> Task: In the data that follows, give the number of lines containing the word "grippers". Offer no additional comment.

::: Supplied data :::

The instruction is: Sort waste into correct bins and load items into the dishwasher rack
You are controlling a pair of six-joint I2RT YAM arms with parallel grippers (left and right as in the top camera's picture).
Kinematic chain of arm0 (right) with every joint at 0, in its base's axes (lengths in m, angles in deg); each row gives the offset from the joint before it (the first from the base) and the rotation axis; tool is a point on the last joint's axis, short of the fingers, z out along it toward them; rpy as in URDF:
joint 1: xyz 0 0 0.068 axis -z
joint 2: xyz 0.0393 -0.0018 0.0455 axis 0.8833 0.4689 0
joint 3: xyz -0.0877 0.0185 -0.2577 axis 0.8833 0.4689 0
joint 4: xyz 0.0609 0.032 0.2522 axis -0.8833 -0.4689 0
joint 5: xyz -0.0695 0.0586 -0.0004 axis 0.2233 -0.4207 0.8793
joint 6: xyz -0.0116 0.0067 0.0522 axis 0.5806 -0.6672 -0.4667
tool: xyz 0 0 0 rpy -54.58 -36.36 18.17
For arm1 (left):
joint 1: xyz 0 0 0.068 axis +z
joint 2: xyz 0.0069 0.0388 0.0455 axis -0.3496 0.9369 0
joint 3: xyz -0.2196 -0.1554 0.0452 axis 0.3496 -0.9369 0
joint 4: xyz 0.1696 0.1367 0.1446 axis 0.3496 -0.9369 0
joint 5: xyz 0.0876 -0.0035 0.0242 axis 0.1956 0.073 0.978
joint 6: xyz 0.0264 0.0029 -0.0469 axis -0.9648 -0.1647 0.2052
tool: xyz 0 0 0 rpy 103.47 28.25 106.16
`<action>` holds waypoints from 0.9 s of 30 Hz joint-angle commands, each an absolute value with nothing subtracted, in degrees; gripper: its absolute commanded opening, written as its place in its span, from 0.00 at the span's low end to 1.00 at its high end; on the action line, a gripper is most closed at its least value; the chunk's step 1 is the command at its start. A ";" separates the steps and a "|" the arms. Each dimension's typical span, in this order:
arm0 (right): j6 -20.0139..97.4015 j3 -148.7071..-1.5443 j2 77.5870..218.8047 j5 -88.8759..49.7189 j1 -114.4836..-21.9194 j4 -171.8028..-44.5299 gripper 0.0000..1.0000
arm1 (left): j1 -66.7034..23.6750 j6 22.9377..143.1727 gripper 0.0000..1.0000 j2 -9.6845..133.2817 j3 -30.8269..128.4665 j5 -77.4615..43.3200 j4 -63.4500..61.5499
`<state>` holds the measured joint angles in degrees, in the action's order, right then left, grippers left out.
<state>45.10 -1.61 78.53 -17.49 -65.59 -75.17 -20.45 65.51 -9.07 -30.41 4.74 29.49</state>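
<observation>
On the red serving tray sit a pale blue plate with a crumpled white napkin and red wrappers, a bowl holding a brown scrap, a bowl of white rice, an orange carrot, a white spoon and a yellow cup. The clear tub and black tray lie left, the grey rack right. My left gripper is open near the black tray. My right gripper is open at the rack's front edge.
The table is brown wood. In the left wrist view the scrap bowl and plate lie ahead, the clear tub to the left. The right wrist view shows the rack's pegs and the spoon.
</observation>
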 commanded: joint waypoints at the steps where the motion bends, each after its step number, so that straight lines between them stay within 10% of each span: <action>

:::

> Problem solution: 2